Software deployment is the set of activities related to getting software components to work on the machines of end users. It includes activities such as installation, upgrading, uninstallation, and so on. Many tools have been developed to support deployment, but they all have serious limitations with respect to correctness. For instance, the installation of a component can lead to the failure of previously installed components; a component might require other components that are not present; and it is generally difficult to undo deployment actions. The fundamental causes of these problems are a lack of isolation between components, the difficulty in identifying the dependencies between components, and incompatibilities between versions and variants of components.
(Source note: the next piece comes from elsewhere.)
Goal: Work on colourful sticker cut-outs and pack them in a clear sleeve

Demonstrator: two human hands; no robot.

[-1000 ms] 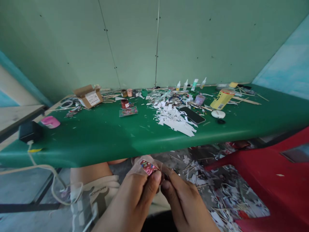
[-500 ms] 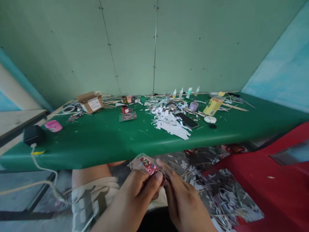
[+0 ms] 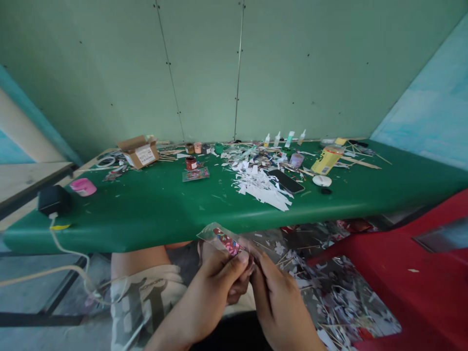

This thesis describes a better approach based on a purely functional deployment model, implemented in a deployment system called Nix. Components are stored in isolation from each other in a Nix store. Each component has a name that contains a cryptographic hash of all inputs that contributed to its build process, and the content of a component never changes after it has been built. Hence the model is purely functional.
This storage scheme provides several important advantages. First, it ensures isolation between components: if two components differ in any way, they will be stored in different locations and will not overwrite each other. Second, it allows us to identify component dependencies. Undeclared build time dependencies are prevented due to the absence of “global” component directories used in other deployment systems. Runtime dependencies can be found by scanning for cryptographic hashes in the binary contents of components, a technique analogous to conservative garbage collection in programming language implementation. Since dependency information is complete, complete deployment can be performed by copying closures of components under the dependency relation.
Developers and users are not confronted with components’ cryptographic hashes directly. Components are built automatically from Nix expressions, which describe how to build and compose arbitrary software components; hashes are computed as part of this process. Components are automatically made available to users through “user environments”, which are synthesised sets of activated components. User environments enable atomic upgrades and rollbacks, as well as different sets of activated components for different users.
Nix expressions provide a source-based deployment model. However, source-based deployment can be transparently optimised into binary deployment by making pre-built binaries (keyed on their cryptographic hashes) available in a shared location such as a network server. This is referred to as transparent source/binary deployment.
The purely functional deployment model has been validated by applying it to the deployment of more than 278 existing Unix packages. In addition, this thesis shows that the model can be applied naturally to the related activities of continuous integration using build farms, service deployment and build management.